Data extracted from a collection:

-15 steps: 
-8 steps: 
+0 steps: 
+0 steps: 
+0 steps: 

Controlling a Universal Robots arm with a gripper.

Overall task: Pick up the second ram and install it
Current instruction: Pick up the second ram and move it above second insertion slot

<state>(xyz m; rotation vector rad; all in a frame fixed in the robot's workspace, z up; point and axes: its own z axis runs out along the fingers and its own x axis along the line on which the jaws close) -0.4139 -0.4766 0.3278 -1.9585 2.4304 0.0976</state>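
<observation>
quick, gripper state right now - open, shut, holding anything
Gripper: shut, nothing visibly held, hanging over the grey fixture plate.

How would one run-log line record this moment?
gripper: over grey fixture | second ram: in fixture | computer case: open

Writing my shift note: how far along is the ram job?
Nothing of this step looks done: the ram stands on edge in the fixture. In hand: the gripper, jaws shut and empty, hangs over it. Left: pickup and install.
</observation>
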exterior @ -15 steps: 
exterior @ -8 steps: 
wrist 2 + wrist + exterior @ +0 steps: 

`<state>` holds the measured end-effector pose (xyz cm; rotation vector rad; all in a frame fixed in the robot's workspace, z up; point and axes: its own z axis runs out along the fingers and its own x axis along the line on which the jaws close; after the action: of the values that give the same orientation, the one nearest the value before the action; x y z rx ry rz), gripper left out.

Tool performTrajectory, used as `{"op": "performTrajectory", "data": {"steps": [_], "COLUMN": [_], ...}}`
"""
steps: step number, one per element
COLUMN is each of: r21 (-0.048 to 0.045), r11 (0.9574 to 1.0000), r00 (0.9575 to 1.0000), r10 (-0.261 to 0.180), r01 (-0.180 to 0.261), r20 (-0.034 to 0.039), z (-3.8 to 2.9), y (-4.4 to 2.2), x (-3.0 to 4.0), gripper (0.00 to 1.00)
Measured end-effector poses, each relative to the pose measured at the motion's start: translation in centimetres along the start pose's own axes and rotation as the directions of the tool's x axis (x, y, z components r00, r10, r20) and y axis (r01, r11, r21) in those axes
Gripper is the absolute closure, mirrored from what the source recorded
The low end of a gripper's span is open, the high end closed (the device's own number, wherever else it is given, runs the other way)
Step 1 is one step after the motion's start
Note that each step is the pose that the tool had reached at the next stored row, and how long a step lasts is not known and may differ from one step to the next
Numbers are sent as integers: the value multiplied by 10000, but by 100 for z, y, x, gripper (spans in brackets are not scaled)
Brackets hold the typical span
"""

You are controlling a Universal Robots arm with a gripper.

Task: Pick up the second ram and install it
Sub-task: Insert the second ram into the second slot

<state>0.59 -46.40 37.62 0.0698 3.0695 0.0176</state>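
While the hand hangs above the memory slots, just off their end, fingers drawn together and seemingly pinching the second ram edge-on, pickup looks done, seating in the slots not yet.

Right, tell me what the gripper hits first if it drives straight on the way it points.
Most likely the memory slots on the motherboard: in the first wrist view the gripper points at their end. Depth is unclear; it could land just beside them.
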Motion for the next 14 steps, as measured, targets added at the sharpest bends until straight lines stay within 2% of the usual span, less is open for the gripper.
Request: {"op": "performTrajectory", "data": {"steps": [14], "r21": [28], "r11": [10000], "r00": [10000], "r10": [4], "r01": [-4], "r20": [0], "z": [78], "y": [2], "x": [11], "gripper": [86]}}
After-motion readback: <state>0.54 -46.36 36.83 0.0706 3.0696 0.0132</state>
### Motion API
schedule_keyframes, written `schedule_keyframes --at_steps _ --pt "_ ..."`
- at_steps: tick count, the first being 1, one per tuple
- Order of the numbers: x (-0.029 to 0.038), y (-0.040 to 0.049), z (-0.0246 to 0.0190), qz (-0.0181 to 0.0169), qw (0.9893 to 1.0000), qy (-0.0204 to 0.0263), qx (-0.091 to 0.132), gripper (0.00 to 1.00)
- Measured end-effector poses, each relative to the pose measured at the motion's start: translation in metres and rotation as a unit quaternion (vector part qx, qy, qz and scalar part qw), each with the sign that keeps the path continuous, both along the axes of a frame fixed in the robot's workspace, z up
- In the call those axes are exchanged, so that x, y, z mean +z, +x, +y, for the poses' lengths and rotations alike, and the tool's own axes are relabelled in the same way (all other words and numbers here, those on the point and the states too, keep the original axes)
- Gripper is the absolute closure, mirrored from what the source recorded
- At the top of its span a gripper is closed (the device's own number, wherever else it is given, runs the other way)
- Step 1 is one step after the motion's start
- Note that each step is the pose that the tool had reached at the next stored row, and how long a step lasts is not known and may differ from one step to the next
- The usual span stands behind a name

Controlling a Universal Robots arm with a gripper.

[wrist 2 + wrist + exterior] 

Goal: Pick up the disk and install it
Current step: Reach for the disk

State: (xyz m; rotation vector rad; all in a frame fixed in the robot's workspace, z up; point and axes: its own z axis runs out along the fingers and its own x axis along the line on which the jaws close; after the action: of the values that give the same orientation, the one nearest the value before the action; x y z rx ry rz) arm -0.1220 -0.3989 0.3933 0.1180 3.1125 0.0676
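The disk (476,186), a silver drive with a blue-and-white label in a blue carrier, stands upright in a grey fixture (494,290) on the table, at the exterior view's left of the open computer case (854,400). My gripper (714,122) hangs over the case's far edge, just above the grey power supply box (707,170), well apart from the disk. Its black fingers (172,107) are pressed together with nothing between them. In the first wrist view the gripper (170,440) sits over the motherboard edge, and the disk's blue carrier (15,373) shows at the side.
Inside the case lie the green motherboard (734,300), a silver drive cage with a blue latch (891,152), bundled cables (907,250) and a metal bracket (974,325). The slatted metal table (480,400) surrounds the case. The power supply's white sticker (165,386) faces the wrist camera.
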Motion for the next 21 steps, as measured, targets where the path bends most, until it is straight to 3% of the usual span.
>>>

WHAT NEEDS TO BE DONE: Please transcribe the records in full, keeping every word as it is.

WRITTEN RESPONSE:
-15 steps: 
-8 steps: 
+0 steps: 
+0 steps: 
+0 steps: 

Controlling a Universal Robots arm with a gripper.

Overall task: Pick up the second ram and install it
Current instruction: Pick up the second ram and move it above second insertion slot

<state>(xyz m; rotation vector rad; all in a frame fixed in the robot's workspace, z up; point and axes: its own z axis runs out along the fingers and its own x axis along the line on which the jaws close) -0.4139 -0.4766 0.3278 -1.9585 2.4304 0.0976</state>
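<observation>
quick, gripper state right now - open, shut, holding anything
Gripper: shut, nothing visibly held, hanging over the grey fixture plate.

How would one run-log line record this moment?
gripper: over grey fixture | second ram: in fixture | computer case: open

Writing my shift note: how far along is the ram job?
Nothing of this step looks done: the ram stands on edge in the fixture. In hand: the gripper, jaws shut and empty, hangs over it. Left: pickup and install.
</observation>
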exterior @ -15 steps: 
exterior @ -8 steps: 
wrist 2 + wrist + exterior @ +0 steps: 

`<state>` holds the measured end-effector pose (xyz cm; rotation vector rad; all in a frame fixed in the robot's workspace, z up; point and axes: its own z axis runs out along the fingers and its own x axis along the line on which the jaws close; after the action: of the values that give the same orientation, the one nearest the value before the action; x y z rx ry rz), gripper left out.

Tool performTrajectory, used as `{"op": "performTrajectory", "data": {"steps": [_], "COLUMN": [_], ...}}`
"""
steps: step number, one per element
COLUMN is each of: r21 (-0.048 to 0.045), r11 (0.9574 to 1.0000), r00 (0.9575 to 1.0000), r10 (-0.261 to 0.180), r01 (-0.180 to 0.261), r20 (-0.034 to 0.039), z (-3.8 to 2.9), y (-4.4 to 2.2), x (-3.0 to 4.0), gripper (0.00 to 1.00)
Measured end-effector poses, each relative to the pose measured at the motion's start: translation in centimetres along the start pose's own axes and rotation as the directions of the tool's x axis (x, y, z components r00, r10, r20) and y axis (r01, r11, r21) in those axes
Gripper is the absolute closure, mirrored from what the source recorded
The low end of a gripper's span is open, the high end closed (the device's own number, wherever else it is given, runs the other way)
Step 1 is one step after the motion's start
Note that each step is the pose that the tool had reached at the next stored row, and how long a step lasts is not known and may differ from one step to the next
Numbers are sent as integers: the value multiplied by 10000, but by 100 for z, y, x, gripper (spans in brackets are not scaled)
Brackets hold the typical span
"""

You are controlling a Universal Robots arm with a gripper.

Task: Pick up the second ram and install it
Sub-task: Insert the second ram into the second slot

<state>0.59 -46.40 37.62 0.0698 3.0695 0.0176</state>
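While the hand hangs above the memory slots, just off their end, fingers drawn together and seemingly pinching the second ram edge-on, pickup looks done, seating in the slots not yet.

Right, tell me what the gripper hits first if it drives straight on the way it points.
Most likely the memory slots on the motherboard: in the first wrist view the gripper points at their end. Depth is unclear; it could land just beside them.
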Motion for the next 14 steps, as measured, targets added at the sharpest bends until straight lines stay within 2% of the usual span, less is open for the gripper.
Request: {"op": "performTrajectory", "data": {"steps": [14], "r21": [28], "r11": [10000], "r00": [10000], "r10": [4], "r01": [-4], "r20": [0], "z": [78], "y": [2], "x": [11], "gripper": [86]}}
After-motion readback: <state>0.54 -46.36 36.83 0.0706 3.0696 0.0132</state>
### Motion API
schedule_keyframes, written `schedule_keyframes --at_steps _ --pt "_ ..."`
- at_steps: tick count, the first being 1, one per tuple
- Order of the numbers: x (-0.029 to 0.038), y (-0.040 to 0.049), z (-0.0246 to 0.0190), qz (-0.0181 to 0.0169), qw (0.9893 to 1.0000), qy (-0.0204 to 0.0263), qx (-0.091 to 0.132), gripper (0.00 to 1.00)
- Measured end-effector poses, each relative to the pose measured at the motion's start: translation in metres and rotation as a unit quaternion (vector part qx, qy, qz and scalar part qw), each with the sign that keeps the path continuous, both along the axes of a frame fixed in the robot's workspace, z up
- In the call those axes are exchanged, so that x, y, z mean +z, +x, +y, for the poses' lengths and rotations alike, and the tool's own axes are relabelled in the same way (all other words and numbers here, those on the point and the states too, keep the original axes)
- Gripper is the absolute closure, mirrored from what the source recorded
- At the top of its span a gripper is closed (the device's own number, wherever else it is given, runs the other way)
- Step 1 is one step after the motion's start
- Note that each step is the pose that the tool had reached at the next stored row, and how long a step lasts is not known and may differ from one step to the next
- The usual span stands behind a name

Controlling a Universal Robots arm with a gripper.

[wrist 2 + wrist + exterior] 

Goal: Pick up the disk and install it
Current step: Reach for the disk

State: (xyz m; rotation vector rad; all in a frame fixed in the robot's workspace, z up; point and axes: its own z axis runs out along the fingers and its own x axis along the line on which the jaws close; after the action: of the values that give the same orientation, the one nearest the value before the action; x y z rx ry rz) arm -0.1220 -0.3989 0.3933 0.1180 3.1125 0.0676
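The disk (476,186), a silver drive with a blue-and-white label in a blue carrier, stands upright in a grey fixture (494,290) on the table, at the exterior view's left of the open computer case (854,400). My gripper (714,122) hangs over the case's far edge, just above the grey power supply box (707,170), well apart from the disk. Its black fingers (172,107) are pressed together with nothing between them. In the first wrist view the gripper (170,440) sits over the motherboard edge, and the disk's blue carrier (15,373) shows at the side.
Inside the case lie the green motherboard (734,300), a silver drive cage with a blue latch (891,152), bundled cables (907,250) and a metal bracket (974,325). The slatted metal table (480,400) surrounds the case. The power supply's white sticker (165,386) faces the wrist camera.
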Motion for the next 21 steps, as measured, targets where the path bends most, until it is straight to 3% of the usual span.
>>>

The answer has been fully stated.